Posts Tagged 'green lifestyle'

Heating Our House With Biodiesel

I got up at 5 this morning and immediately put on my fleece pants, top and socks. (It’s a bummer that fleece is so great when it’s derived from petroleum). I was still cold so I turned the heat on — not petroleum.

Thor and I have almost pure biodiesel (B99) in our oil furnace. We bought it from Star Oil, who bought it from SeQuential Biofuel. So we’re heating our house with used vegetable oil from restaurants and Kettle Foods. Recycling on a new level. And it reduces our home heating’s carbon dioxide emissions by 73%.

Our only claim to any sacrifice here is that we paid slightly more for biodiesel, and have had some fuel pump challenges. If you know where to find a fuel pump specifically designed for B99, please tell me where in the comment section below.

Biodiesel, I have finally figured out, is a different animal from ethanol, with a much lower carbon footprint. I’ll devote a future post to that. But right now, I have to work on firming up my carpool plans for my first day of work at ODOT on Tuesday.
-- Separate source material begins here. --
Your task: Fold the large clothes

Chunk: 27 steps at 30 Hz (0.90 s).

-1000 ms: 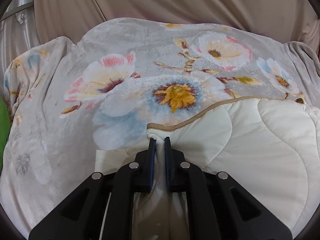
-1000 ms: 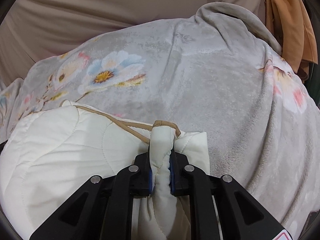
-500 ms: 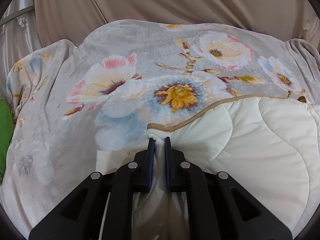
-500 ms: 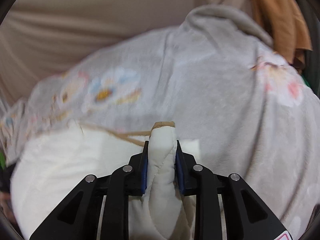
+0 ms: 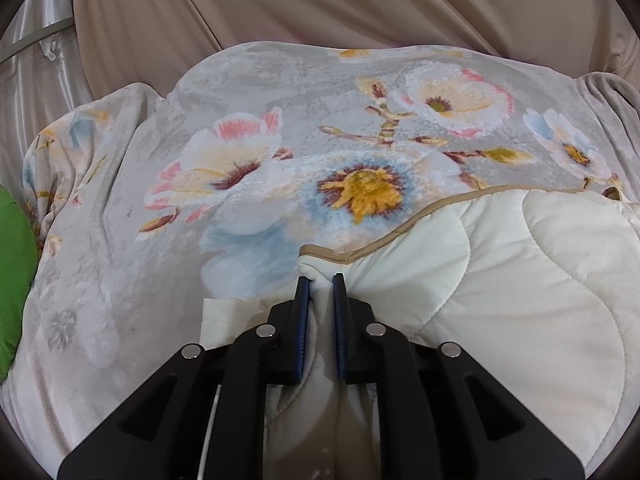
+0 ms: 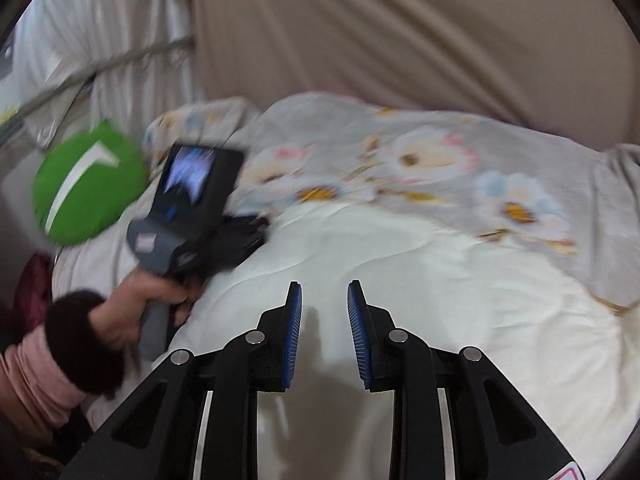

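Left hand-held gripper (image 5: 320, 280) pinches a corner of the cream quilted garment (image 5: 520, 280), just under its tan trimmed edge (image 5: 400, 236); blue pads are pressed onto a thin fold of fabric between them. The garment lies spread on a grey floral blanket (image 5: 240, 128) covering a bed, filling the lower right of the left wrist view, its tan edge running up and right across the blanket. A green cushion (image 5: 12, 272) sits at the far left edge. Beige curtain (image 5: 360, 0) hangs behind.

Right hand-held gripper (image 6: 324, 296) is spread, nothing between its pads, hovering above the cream garment (image 6: 440, 280); the jaws' shadow falls on the fabric below. The right wrist view is motion-blurred. It shows the other gripper's body with a small screen (image 6: 188, 176), gripped by the person's left hand (image 6: 136, 300) at the garment's left edge. A dark fuzzy cuff (image 6: 76, 332) over a pink sleeve (image 6: 32, 384) shows at the wrist. The green cushion (image 6: 88, 184), with a white stripe, is beyond the hand. A pale shiny drape (image 6: 100, 20) hangs at upper left.
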Each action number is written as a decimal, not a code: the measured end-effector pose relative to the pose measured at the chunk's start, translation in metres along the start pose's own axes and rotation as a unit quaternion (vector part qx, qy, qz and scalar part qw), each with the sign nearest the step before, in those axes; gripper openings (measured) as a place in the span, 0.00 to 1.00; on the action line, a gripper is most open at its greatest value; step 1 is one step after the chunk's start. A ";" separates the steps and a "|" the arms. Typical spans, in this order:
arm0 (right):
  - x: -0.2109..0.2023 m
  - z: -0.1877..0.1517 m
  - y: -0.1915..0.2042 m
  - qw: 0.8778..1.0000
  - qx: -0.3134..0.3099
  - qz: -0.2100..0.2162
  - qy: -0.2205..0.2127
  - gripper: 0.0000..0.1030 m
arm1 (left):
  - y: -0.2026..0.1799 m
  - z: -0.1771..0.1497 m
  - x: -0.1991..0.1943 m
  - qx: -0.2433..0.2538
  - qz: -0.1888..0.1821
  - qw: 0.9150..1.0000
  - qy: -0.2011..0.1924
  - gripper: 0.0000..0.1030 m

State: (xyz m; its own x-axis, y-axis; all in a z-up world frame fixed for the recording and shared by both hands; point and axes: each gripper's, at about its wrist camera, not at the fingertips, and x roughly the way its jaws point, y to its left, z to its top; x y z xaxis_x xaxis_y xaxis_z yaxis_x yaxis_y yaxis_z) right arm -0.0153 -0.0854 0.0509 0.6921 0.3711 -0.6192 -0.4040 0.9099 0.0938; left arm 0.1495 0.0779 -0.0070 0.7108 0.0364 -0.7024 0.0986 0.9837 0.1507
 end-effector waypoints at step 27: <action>-0.074 -0.037 -0.137 0.979 0.172 -0.106 -0.032 0.12 | -0.079 -0.001 -0.102 0.054 -0.157 0.984 -0.059 0.29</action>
State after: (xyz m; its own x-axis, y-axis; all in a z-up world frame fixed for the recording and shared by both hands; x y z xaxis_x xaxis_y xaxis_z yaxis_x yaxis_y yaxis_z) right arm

The Happy Land Of Both/And

Today’s post is a brief one as I sit here at Stumptown Coffee in southeast Portland, Oregon. I’m sipping from a real mug instead of a disposable cup. Have you ever noticed how much more sensual the porcelain feels against your lips than a flimsy paper cup? How pleasing its warm weight is in the palm of your chilly hand on a winter morning?

It turns me on, to be honest.

Which brings me to the land of both/and. The mug is both the more sustainable choice for the earth AND the more pleasing one for the individual. The idea of having to choose EITHER the green path OR the fun path is often a false dichotomy. Don’t buy into it. Think both/and.

Which brings me to my recommendation of the day: the blogsite of a very cool guy in New York City practicing a low-carbon lifestyle. He believes in both individual action and larger political action to effect the changes we need to keep this whole civilization experiment on its feet. He’s also quirky and funny. Visit him at No Impact Man.

Top Five Tips On Breaking Free of Credit Cards

In my last post I talked about overspending with credit cards and overspending the earth’s resources needing a similar solution: live happily within our means. It feels so much better this way, believe me.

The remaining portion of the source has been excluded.